And second I think you asked about the potential business in Japan and I think we mentioned before that its worth about $1 million when we receive that registration and that still seems accurate..
Great. Thanks, Jim. Appreciate it..
Thank you..
And now we will take our question from Charles Haff with Craig-Hallum. Please go ahead..
Hi, thanks for taking my questions. Congratulations, Jim, on a good first quarter out of the gate. I had a couple of questions.
The first is regarding BioFlo, now that you are discontinuing Celerity, what do you see is the future for BioFlo, can BioFlo be as strong as we were kind of expecting without the Celerity? Can it be a standalone product where they can still use the Teleflex and the Bard tip location products on its own?.
Charles, good morning. Good question. So, since I have come here, much of the experience I have gained throughout my years in this industry, I have dealt with products that are similar to BioFlo in other areas of technology. So, here at AngioDynamics, we have done a good job of launching BioFlo. The technology is proven.
Our customers prove it everyday with some of the studies that they have provided to us showing the efficacy of the product. What I think we need to do here is match the efficacy of the product in the field with our selling and marketing efforts. So, we are going to look to almost re-launch the BioFlo technology.
We believe this story is compelling enough to standalone. There will be customers and opportunities for people who desire tip location and navigation. We think that Teleflex and Bard offer those opportunities, but the BioFlo PICC catheters offer something that they don’t have, which is the Endexo Technology.
By bringing in a guy like Chad Campbell, who has had many years of experience in marketing products like this with some of the benefits that are offered like this, it takes a little different angle to do that. I have full faith in Chad and our team here that will take a different look at how we bring BioFlo to market.
So, we feel very strong, Charles, about the opportunity in the future here..
Okay.
And one of the focuses for BioFlo from prior management was the success with IDNs and GPOs and getting on contract, can you give us an update on where the momentum stands with those entities?.

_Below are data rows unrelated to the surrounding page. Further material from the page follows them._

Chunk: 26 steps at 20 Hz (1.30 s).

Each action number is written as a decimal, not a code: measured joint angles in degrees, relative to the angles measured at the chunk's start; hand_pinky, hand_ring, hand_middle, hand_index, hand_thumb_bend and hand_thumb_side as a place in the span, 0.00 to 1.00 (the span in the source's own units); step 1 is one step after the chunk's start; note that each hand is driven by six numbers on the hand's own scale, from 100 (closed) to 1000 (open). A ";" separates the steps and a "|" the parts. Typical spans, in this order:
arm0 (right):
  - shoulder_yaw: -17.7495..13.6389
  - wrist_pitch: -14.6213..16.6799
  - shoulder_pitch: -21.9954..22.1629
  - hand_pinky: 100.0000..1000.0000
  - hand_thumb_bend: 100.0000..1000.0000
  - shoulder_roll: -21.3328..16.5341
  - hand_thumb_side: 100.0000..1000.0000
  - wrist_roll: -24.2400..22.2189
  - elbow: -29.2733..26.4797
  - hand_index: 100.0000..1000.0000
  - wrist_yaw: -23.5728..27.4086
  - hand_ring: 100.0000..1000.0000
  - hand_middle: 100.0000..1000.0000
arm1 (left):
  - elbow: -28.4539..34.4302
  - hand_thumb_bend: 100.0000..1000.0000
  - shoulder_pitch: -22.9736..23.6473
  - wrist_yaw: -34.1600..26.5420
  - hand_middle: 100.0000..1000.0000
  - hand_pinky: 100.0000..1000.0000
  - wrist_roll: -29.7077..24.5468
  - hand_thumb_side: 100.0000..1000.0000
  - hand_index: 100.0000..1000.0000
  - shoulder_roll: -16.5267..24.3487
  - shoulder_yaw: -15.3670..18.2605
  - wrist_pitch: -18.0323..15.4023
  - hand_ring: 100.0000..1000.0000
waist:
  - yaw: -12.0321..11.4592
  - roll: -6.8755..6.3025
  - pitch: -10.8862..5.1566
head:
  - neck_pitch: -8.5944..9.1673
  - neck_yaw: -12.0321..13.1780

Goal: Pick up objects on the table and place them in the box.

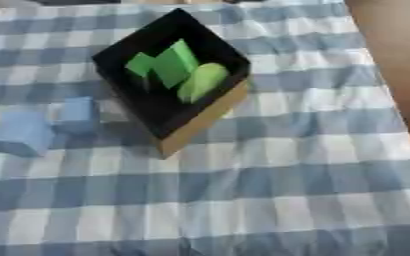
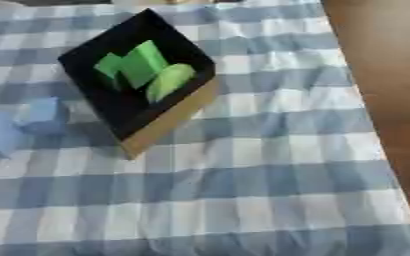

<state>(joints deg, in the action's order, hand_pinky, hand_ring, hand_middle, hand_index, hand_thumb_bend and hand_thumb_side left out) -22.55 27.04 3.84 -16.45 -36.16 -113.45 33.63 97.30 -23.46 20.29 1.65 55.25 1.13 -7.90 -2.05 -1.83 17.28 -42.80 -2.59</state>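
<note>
Reaching for the two blue blocks lying just left of the box, which already holds green pieces, suits the left arm best, though neither hand shows, fingers unknowable.

Black-lined box turned cornerwise, green blocks and a pale green rounded piece inside, two blue blocks just left of it

The scene is viewed steeply downward from head height by both eyes, fairly near; the black box and checked tablecloth are shared, shifted leftward in the right eye view
</note>
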 measured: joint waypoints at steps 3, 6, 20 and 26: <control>0.01 -0.05 -0.01 0.93 0.00 0.00 0.49 -0.09 0.00 0.96 -0.01 1.00 0.41 | 1.25 0.32 0.66 -3.81 0.75 0.85 3.98 0.67 0.88 -0.90 0.37 -0.05 0.79 | 0.00 0.00 0.00 | 0.02 -0.05; 0.01 0.09 -0.01 0.93 0.00 0.01 0.49 -0.24 0.00 0.96 -0.01 1.00 0.41 | 1.97 0.34 1.32 -6.33 0.76 0.86 6.01 0.67 0.89 -1.32 0.40 -0.09 0.80 | 0.00 0.00 0.00 | 0.03 -0.12; 0.09 0.19 0.73 0.93 0.00 -0.46 0.49 -0.54 0.00 0.96 -0.01 1.00 0.41 | -4.65 0.57 -5.26 5.44 0.85 0.96 -25.89 0.42 0.92 3.54 -3.80 -4.64 0.95 | -0.61 0.00 -0.49 | -0.52 -0.56; 0.39 0.09 0.74 0.93 0.00 -1.01 0.49 -0.62 0.00 0.96 -0.01 1.00 0.41 | -9.99 0.67 -8.51 6.30 0.85 0.98 -39.94 0.28 0.93 5.28 -8.48 -7.59 0.96 | -0.68 -0.70 -0.82 | -1.00 -0.48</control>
<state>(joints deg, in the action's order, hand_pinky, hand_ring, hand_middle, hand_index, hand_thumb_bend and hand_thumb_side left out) -22.16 27.13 4.58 -17.46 -36.78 -113.45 33.62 87.31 -31.97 26.59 -38.28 60.53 -7.34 -15.48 -2.74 -2.53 16.45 -43.80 -3.07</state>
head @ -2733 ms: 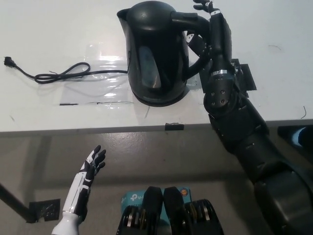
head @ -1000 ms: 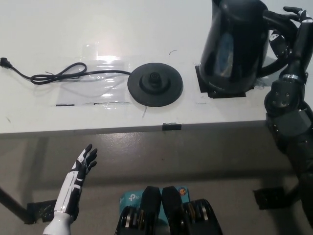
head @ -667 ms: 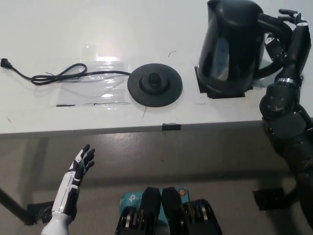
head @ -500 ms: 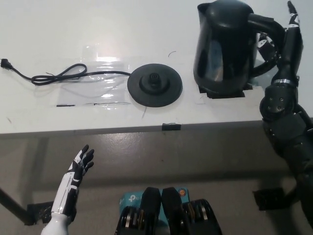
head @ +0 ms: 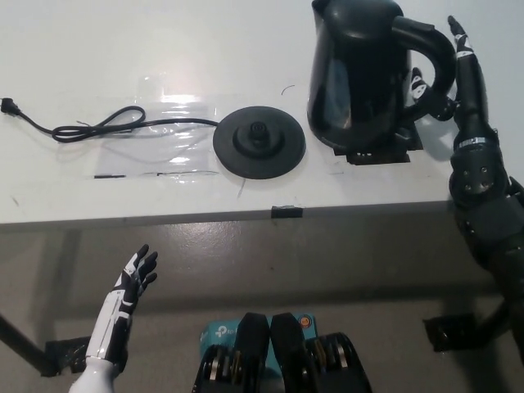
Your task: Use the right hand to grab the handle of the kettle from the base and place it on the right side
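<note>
Kettle (head: 358,74) upright, handle (head: 426,49) right, spout left.

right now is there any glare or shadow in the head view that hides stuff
Head view: glare whitens the clear plastic sheet left of the kettle base; the black kettle shows only faint sheen, its detail lost in darkness; the right robot hand blends into the handle; the floor under the table lies in shade.

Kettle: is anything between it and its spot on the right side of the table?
Nothing visible does. The kettle already stands on the black mat, right of the base. The right hand is open beside its handle.
</note>
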Controlling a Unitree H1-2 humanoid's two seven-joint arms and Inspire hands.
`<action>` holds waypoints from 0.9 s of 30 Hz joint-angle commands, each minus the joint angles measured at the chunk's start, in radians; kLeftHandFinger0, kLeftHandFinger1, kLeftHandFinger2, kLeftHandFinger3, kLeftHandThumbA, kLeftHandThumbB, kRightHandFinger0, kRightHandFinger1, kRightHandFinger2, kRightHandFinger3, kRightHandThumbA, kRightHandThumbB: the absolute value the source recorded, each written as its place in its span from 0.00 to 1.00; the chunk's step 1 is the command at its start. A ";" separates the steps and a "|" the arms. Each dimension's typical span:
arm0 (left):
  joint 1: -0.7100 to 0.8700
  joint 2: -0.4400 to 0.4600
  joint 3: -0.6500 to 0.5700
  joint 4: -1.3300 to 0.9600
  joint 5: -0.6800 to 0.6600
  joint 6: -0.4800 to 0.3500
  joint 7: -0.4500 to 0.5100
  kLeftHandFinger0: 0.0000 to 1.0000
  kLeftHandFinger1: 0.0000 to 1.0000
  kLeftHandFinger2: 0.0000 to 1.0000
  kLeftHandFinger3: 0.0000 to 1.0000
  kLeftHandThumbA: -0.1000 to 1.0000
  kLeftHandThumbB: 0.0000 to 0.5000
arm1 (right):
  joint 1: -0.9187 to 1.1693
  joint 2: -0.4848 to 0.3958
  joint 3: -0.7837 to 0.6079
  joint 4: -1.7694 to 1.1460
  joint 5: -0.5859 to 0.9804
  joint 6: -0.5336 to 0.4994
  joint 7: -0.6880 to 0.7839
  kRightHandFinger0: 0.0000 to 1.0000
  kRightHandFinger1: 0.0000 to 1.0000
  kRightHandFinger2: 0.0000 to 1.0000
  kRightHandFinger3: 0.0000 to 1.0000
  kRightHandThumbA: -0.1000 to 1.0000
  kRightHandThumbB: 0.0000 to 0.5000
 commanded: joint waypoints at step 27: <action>-0.017 0.011 0.015 -0.013 -0.036 -0.053 -0.009 1.00 1.00 1.00 1.00 1.00 1.00 | 0.393 0.092 -0.266 -1.399 0.032 -0.051 -0.035 1.00 1.00 1.00 1.00 1.00 0.92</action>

I can do that, Charles. Let me give you a step back to and in the 25 years I have spent in this business, a lot of the businesses and the products I have managed were in this space, the mid-tech space and I still have a really good grasp of the understanding and influence that GPOs play in our marketplace.
To be honest with you over time, I don’t see BioFlo is a high level GPO driven product. We need to have access to the customers that are aligned to the GPOs. And usually in most cases, most GPO contracts just do that, give you the access. There are very few that truly drives compliance once you have the contract.
We will obviously look to both of those situations. But I think right now our portfolio that we have gives us good levels of access to most of the major GPOs. Over time, we will rely upon compliance by how we do the pull through at those levels. So, it’s still a work in progress.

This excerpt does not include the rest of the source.